Although the candidate’s claims were rejected by the lower courts, the Arizona Supreme Court revived a portion of her case in March, finding that the Court of Appeals had erred in its dismissal of her signature verification claims.
Among the claims Lake’s legal team made in arguing her case was that the signatures on hundreds of thousands of Maricopa County ballots were reviewed in less than three seconds by election workers—a fact she said proved they were not properly verified.
“It takes a full second for the ballot image to pop up on the screen,” she noted at her press conference, adding that some workers were approved to verify signatures remotely without any observers present.
And while she acknowledged that the latest ruling was not what she was hoping for, she added that she was not giving up the fight.
“There is going to be an appeal. And I’m not prepared to tell you right now exactly what our path is because we are looking at several paths—not one, not two, several. But you’ve not seen the last of our case.”
Despite her continued focus on her election challenge, when asked if she was considering running for another office, Lake advised that she had not ruled the possibility out.
One potential path that she has previously expressed interest in is running for U.S. Senate—specifically, the seat currently held by Sen. Kyrsten Sinema.
In December, Sinema made waves in Washington when she left the Democratic Party. Rather than switch parties to become a Republican, however, she chose to register as an Independent and continue caucusing with the Democrats. And earlier this month, she doubled down on her determination to remain Independent, stating that she was “absolutely” done with both parties.

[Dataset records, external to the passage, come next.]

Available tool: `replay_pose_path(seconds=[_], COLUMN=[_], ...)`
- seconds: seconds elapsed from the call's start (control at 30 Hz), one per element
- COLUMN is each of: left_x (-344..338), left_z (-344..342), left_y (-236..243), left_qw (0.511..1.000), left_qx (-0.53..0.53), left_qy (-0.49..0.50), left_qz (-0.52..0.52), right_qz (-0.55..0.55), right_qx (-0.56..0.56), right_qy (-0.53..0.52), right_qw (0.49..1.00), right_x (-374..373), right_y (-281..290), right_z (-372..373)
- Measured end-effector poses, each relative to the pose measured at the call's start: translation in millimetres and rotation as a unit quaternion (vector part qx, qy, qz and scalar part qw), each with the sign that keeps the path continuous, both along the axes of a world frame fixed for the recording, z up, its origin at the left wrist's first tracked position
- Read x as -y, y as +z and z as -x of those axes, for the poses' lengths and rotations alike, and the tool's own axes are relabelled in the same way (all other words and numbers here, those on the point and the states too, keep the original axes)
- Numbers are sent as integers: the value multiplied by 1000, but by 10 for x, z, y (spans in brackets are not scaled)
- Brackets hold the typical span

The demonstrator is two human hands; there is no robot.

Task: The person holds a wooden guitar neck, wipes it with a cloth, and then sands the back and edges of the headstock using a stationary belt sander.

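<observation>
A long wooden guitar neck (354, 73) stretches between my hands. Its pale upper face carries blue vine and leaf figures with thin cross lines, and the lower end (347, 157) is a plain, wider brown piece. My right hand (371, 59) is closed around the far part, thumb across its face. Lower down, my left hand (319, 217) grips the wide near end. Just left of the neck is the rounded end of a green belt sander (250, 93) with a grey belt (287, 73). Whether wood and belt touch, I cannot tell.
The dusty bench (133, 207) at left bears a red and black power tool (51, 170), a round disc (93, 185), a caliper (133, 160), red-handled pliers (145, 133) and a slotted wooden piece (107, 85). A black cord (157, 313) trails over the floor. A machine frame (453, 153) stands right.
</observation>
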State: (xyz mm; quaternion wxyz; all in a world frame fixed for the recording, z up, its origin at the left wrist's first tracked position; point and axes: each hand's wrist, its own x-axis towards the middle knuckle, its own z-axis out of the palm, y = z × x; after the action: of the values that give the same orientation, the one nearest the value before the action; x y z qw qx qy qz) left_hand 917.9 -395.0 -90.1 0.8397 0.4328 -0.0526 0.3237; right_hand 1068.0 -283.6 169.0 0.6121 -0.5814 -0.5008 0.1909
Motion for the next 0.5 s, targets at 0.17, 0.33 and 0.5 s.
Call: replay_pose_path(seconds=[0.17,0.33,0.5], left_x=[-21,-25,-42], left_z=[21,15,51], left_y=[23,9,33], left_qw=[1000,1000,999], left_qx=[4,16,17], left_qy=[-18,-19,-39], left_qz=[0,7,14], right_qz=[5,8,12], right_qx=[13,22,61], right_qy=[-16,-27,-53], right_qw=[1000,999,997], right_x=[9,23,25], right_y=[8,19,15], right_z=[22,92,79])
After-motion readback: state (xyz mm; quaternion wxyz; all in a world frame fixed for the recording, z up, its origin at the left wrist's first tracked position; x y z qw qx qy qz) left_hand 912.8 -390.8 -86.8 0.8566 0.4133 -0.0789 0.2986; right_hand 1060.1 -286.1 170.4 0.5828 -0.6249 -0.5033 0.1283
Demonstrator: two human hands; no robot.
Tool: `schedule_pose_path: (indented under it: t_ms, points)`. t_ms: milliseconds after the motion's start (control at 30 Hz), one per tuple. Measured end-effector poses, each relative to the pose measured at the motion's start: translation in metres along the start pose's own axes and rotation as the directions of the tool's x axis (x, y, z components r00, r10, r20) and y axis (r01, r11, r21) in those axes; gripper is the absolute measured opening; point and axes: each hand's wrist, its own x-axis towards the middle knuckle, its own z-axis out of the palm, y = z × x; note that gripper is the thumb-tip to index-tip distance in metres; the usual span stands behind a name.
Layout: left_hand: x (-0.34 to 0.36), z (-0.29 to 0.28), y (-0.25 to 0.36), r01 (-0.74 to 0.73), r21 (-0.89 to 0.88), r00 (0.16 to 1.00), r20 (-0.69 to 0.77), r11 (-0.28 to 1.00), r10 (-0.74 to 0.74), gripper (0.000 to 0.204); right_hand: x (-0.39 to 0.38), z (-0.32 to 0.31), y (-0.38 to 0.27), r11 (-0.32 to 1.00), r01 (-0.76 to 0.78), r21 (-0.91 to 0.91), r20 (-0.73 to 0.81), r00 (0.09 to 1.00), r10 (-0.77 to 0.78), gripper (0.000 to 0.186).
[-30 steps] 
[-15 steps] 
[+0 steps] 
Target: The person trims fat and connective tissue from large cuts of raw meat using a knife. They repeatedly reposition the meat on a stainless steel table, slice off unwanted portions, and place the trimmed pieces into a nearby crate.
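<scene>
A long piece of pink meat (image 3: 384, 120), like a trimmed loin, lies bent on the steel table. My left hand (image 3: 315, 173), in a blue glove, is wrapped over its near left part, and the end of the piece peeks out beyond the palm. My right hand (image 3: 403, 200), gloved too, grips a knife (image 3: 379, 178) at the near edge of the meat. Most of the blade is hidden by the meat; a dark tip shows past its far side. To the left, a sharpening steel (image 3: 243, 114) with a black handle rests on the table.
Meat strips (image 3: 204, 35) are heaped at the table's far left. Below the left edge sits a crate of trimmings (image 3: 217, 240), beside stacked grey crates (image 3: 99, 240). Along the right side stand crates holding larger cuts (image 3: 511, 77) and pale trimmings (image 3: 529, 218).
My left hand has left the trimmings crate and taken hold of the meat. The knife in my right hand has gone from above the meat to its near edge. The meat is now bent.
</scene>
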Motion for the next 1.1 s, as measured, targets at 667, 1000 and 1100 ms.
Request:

As of yet, Sinema has not declared whether she will seek another term in 2024, though she may have a fight on her hands if she does, with Democratic U.S. Rep. Ruben Gallego vying for the Democratic vote and Lake a possible contender on the Republican side.
“I am seriously considering a run for Senate, yes absolutely,” Lake told One America News in April. “Just because they stole an election, we’re so dangerous to them, I’m so dangerous to the status quo and this rotten swamp that they’re willing to steal an election to stop me and our movement.
“I’m not letting them get away with that,” she added. “We’re not going away. And so, I am seriously considering a run for Senate.”
Earlier this month, Lake further fueled the speculation of a potential Senate bid by meeting with six Republican senators.
At the May 23 press conference, Lake noted that she felt it was important that the voters felt accurately represented by their elected officials in Washington.
“I’m really worried about our people here in Arizona and having representation, having somebody who is a … public servant representing them here and making sure that we are doing everything we can to fight for our state, not fighting for special interests, not fighting for some lobbying firm back in D.C.
“We need people who are fighting for Arizonans, and so it’s on the back of my mind. I’ll be honest, I am considering it.”